Haskell supplies various syntactic shortcuts so that functions can be defined in a declarative, mathematical style, i.e. without using "if".

Pattern matching

Pattern matching is sugar for packing and unpacking data structures. We first saw pattern matching in Python. For example:
x, y = 1, 2
def sum_pair((a,b)):
  return a + b
sum_pair((1,2))        # prints 3
We can do the same in Haskell:
(x, y) = (1, 2)
sum_pair (a,b) = a + b
sum_pair (1,2)         -- prints 3
Haskell allows pattern matching with arbitrary nesting of tuples, lists, and user-defined data structures.

For example, by using argument patterns we can define several versions of a function, as long as they have the same type. Here are two implementations of list length:

len1 x = if (x == []) then 0 else (1 + len1 (tail x))

len2 [] = 0
len2 (h:t) = 1 + len2 t
Both have type [a] -> Int. Which do you find more readable?


For more sophisticated functions, we can use guard predicates:
sign1 x = if (x < 0) then -1 else if (x == 0) then 0 else 1

sign2 x | x < 0  = -1
sign2 x | x == 0 = 0
sign2 x | x > 0  = 1

fact n | n == 0 = 1
fact n | n >  0 = n * fact (n-1)

Haskell even lets us make definitions like

fact 0 = 1
fact (n+1) = (n+1) * fact n
which is just sugar for our original definition of fact.

Sweet tooth

We wonder why Haskell likes sugar so much. While useful for an expert, having several ways to express the same thing makes it hard to master the language. Perhaps the designers wish programs could just be mathematical equations.

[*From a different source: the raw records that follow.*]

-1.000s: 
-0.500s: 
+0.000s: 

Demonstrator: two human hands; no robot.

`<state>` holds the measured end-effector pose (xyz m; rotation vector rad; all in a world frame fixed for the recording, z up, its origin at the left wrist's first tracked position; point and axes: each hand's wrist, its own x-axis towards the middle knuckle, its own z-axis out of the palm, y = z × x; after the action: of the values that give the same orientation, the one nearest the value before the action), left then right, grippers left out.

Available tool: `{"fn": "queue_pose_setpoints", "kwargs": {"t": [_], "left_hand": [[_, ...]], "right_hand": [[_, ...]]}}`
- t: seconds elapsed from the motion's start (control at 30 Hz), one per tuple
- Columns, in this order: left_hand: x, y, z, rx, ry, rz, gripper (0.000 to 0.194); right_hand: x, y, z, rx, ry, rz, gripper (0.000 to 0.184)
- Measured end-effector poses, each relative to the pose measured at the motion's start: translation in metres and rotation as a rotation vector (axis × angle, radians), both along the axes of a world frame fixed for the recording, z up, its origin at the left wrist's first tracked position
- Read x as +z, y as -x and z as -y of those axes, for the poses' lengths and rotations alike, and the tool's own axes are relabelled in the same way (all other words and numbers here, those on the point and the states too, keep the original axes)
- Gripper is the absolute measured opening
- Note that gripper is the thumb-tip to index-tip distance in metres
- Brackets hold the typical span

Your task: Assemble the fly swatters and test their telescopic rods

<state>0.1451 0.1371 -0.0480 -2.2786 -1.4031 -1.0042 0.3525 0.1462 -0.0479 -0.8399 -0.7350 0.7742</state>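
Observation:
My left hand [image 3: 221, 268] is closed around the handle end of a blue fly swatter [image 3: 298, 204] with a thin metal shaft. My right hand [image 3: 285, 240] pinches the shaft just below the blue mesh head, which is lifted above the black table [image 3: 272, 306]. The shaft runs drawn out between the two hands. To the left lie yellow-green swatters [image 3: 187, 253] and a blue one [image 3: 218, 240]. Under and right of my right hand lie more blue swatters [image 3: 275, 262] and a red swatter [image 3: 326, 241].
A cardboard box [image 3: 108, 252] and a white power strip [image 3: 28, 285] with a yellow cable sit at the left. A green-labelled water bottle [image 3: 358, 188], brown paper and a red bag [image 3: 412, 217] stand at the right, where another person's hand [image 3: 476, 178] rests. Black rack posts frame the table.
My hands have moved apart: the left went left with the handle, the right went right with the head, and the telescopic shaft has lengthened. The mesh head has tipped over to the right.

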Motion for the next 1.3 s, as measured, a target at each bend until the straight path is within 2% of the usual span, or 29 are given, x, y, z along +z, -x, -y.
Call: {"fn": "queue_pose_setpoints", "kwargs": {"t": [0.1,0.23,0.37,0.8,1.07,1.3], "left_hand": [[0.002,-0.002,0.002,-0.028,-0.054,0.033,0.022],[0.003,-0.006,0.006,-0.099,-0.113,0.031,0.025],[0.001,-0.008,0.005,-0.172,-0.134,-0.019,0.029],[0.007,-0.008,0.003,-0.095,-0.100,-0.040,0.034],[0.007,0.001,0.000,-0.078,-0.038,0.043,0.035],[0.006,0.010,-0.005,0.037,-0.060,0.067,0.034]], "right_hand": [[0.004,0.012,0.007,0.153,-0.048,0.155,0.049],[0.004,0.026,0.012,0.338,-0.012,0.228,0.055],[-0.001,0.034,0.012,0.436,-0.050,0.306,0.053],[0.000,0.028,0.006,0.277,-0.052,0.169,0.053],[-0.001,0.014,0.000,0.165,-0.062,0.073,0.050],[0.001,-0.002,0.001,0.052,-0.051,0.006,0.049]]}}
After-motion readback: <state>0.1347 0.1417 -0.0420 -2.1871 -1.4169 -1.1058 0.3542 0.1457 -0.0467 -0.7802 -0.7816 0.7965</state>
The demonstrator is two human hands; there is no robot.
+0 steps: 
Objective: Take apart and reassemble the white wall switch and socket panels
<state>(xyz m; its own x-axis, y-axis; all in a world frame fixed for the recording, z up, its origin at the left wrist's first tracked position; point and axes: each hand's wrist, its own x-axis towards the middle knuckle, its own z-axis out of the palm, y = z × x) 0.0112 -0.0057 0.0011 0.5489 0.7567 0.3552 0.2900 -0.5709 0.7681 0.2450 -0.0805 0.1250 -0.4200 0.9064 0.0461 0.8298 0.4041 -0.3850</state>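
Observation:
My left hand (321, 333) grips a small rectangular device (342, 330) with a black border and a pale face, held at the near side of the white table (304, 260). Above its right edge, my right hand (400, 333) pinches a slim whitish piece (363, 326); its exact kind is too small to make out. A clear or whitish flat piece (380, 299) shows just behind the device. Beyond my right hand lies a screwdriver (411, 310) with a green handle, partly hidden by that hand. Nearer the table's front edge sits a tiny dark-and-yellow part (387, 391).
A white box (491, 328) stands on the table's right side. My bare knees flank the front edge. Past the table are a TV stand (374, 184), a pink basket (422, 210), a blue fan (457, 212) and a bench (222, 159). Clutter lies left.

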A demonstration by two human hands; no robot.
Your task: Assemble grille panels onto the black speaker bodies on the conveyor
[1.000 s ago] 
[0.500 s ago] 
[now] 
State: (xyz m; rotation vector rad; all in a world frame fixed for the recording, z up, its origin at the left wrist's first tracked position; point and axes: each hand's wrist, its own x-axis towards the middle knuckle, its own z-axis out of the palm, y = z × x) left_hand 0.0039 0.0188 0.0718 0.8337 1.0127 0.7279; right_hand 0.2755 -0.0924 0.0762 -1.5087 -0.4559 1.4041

Computers can do a lot of things; sometimes what they do is well described as solving equations. However, traditional mathematics has no representations for I/O, naming environments, sequentiality, and time, which are all important in programming. No wonder languages based on math, such as Haskell, have poor support for these, much less any capability for reflection, i.e. representing how the language itself operates.

Functional ideology

Can a language be improved by taking something out? Haskell's designers seem to think so. Functional programming is all about coping with the elimination of side-effects. To understand why this could be useful, consider the restrictions we've seen before: A benefit of these was efficiency; the same holds for functionalism. At first, it seems paradoxical; after all, modifying a list in Haskell requires making a brand new list. However, if the list doesn't have to be copied, and can be merely mutated in-place, many compilers can detect this and produce efficient code.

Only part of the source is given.